The technology behind Facebook

With 2.8 billion monthly active users, Facebook is one of the most visited platforms in the world. To ensure reliability and high performance under this load, the engineering team employs a variety of technologies, including Java, JavaScript, Flow Hack, PHP, Python, c++, and more.

Facebook uses Java in key areas such as big data (Spark, Presto, etc.), back-end services, and mobile devices. Prior to migrating to GraalVM, the team used the Oracle JDK and OpenJDK on Java 8 and Java 11.
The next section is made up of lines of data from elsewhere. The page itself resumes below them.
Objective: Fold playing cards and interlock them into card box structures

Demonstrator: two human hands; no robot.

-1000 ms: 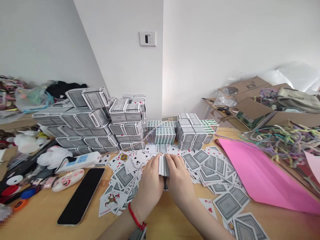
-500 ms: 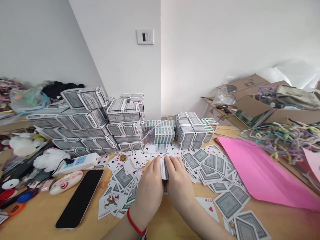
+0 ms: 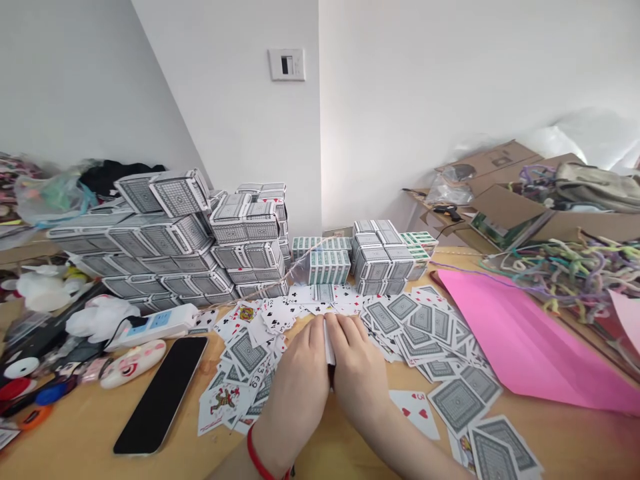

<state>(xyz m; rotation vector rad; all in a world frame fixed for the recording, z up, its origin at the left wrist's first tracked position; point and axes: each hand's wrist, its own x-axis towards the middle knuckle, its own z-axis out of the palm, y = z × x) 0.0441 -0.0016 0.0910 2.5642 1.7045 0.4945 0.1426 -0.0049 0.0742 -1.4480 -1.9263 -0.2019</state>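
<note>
Evidently the step is a two-handed squeeze of a card piece (image 3: 329, 347), which stands narrow between the palms, well to the right of the phone (image 3: 163, 397); the left hand (image 3: 303, 373) and the right hand (image 3: 360, 373) are closed on its opposite sides, backs up and fingertips nearly meeting; they hide most of it, so I cannot tell whether it is one folded card or several. To do this well, I would keep the pressure even from both sides, bring the edges level before bearing down, and let the thumbs steady the near end; thin, slick card could slide or take a stray crease if one hand pushed harder. The loose cards (image 3: 455, 407), spread to the right of the phone, look flat and smooth, with rounded corners and grey latticed backs; the card blocks (image 3: 183, 193), stacked beyond the phone, are boxy, square-sided and white along the edges, with a few gaping seams; the phone is a glossy black slab on the smooth, wood-toned counter (image 3: 75, 427); far to its right lie a matte pink sheet (image 3: 530, 353) and, beyond that, a fuzzy tangle of coloured stems (image 3: 575, 280).
</note>
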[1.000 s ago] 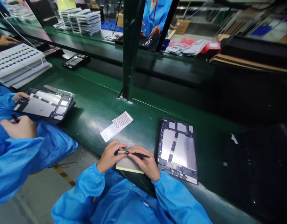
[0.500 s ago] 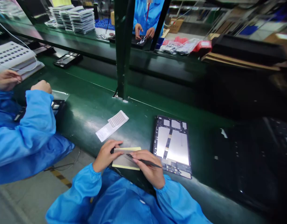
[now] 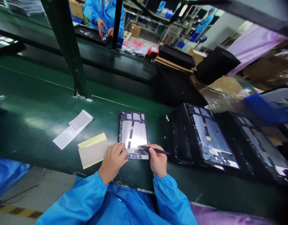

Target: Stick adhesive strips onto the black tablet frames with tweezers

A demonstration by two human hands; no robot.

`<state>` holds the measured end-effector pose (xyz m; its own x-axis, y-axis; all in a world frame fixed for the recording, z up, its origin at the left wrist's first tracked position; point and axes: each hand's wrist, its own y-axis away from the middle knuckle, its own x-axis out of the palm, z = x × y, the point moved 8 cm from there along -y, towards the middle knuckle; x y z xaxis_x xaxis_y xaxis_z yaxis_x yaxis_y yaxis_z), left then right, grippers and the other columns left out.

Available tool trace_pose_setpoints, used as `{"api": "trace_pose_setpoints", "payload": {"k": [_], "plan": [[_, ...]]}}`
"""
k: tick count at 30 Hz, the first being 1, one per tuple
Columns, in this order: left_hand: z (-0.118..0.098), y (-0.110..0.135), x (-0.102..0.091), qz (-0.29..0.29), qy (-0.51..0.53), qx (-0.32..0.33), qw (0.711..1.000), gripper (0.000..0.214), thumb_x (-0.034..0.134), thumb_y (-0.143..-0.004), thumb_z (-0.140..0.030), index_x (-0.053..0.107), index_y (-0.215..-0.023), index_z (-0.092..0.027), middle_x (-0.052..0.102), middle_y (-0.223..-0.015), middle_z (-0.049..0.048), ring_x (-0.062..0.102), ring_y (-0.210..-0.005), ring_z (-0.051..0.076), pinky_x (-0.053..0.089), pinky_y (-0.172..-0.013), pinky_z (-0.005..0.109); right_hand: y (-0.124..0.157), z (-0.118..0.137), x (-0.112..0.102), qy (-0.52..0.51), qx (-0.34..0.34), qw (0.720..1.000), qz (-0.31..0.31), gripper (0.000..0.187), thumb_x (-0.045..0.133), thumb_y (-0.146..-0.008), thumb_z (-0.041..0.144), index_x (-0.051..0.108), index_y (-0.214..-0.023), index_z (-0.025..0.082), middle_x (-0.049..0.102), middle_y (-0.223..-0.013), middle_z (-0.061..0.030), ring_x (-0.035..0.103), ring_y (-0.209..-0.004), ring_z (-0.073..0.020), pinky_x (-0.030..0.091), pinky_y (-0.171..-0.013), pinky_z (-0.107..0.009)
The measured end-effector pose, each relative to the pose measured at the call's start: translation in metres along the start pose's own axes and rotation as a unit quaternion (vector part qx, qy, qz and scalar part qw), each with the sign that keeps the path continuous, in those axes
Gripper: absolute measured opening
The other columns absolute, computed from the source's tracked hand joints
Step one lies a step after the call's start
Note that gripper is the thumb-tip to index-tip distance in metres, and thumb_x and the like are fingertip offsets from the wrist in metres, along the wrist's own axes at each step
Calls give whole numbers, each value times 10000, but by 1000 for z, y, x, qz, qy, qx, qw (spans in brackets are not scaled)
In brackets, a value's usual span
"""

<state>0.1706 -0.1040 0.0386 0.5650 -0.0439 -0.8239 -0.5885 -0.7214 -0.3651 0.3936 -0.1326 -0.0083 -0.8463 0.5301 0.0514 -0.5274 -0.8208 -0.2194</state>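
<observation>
In front of me on the green bench lies a tablet housing (image 3: 139, 132), black-framed with silver plates inside. My left hand (image 3: 113, 162) rests at its lower left corner, fingers curled over the edge and gripping it. Pinched in my right hand (image 3: 158, 161) are black tweezers (image 3: 161, 151), their tip over the lower right part of the housing. Anything at the tip is too small to make out. Left of my left hand lies a beige sheet with yellow edges (image 3: 93, 151). Beyond that is a white label strip (image 3: 72, 129) with a grid of small dark pieces.
More tablet housings (image 3: 211, 137) stand tilted in a row at the right. A green post (image 3: 69, 53) rises from the bench at the left. Across the bench, another person's hands (image 3: 104, 29) work over a black tray (image 3: 87, 34).
The view has swung right. My left hand has let go of the yellow-edged sheet and gone to the tablet housing. My right hand has carried the tweezers from the sheet to the housing.
</observation>
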Motion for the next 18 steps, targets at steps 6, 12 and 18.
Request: {"api": "trace_pose_setpoints", "payload": {"k": [6, 12, 18], "plan": [[36, 1, -30, -79, -57, -70, 993, 119, 606, -925, -182, 653, -1034, -191, 657, -1173, 131, 635, -1083, 281, 550, -915, 453, -2, 15, 36, -4, -13, 1000, 2, 73, 770, -829, 303, 737, -832, 239, 785, -829, -22, 748, -843, -203, 531, -1016, -488], [24, 20, -27, -118, -41, -38, 991, 256, 570, -949, -143, 634, -1191, -196, 690, -1216, 117, 662, -1163, 263, 573, -977, 424, -5, 43, 93, 47, -35, 976, 210, 38, 740, -853, 259, 763, -858, 229, 784, -826, -59, 737, -760, -207, 602, -712, -344], [28, 21, -18, -111, -13, -47, 993, 264, 561, -953, -133, 641, -1196, -199, 687, -1248, 112, 646, -1214, 268, 576, -1008, 441, -1, 37, 104, 90, -34, 963, 250, 81, 717, -874, 276, 767, -855, 215, 776, -814, -60, 732, -743, -199, 597, -701, -324]]}}
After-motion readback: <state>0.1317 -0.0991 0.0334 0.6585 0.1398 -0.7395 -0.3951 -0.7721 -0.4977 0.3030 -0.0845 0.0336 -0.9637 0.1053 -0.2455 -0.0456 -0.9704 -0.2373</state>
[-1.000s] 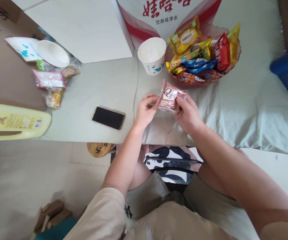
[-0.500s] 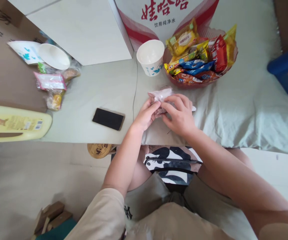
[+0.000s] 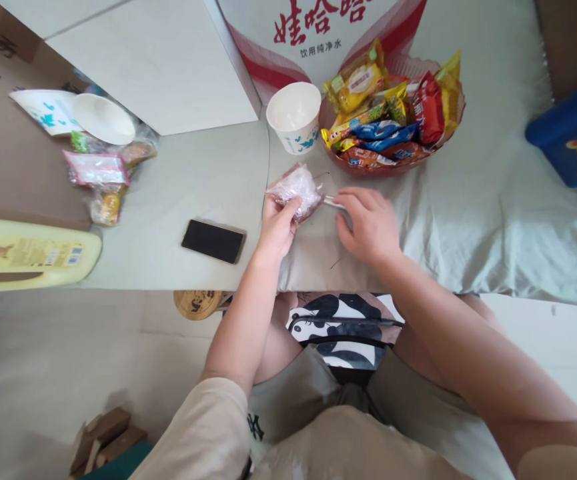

At this scale, any performance improvements add significant value — they improve the user experience and reduce infrastructure costs. This is why the engineering team has been looking for ways to improve application performance and decided to evaluate GraalVM to determine if it is a faster Java runtime.

Why GraalVM

  • Since performance was a major concern, the Facebook team decided to evaluate GraalVM as their Java runtime environment to see if it would improve the performance of their Java applications. GraalVM provides advanced optimizations such as partial escape analysis and inline heuristics. Thanks to this, many Java/JVM applications can get an immediate performance boost simply by switching to GraalVM. The Facebook team also observed that GraalVM showed significant year-over-year improvement in benchmarks such as SpecJVM2008 and DaCapo compared to C2.
  • In addition, the GraalVM compiler was written from scratch using Java in a modular and extensible manner. This makes maintenance easy while adding incremental improvements. This is important for Facebook as the team considers a long-term investment in GraalVM.
  • The community. The GraalVM project has a vibrant open source community, with many organizations and individuals contributing to the project and forming its roadmap. It’s also easy to find help and support in the community.

Run Java and Spark on GraalVM

The Facebook team used the GraalVM community as an alternative to OpenJDK. In this scenario, migrating to GraalVM is very simple — you just switch the runtime environment, and no application code changes are required. This transformation makes the application run faster thanks to GraalVM’s advanced performance optimizations without any manual tuning.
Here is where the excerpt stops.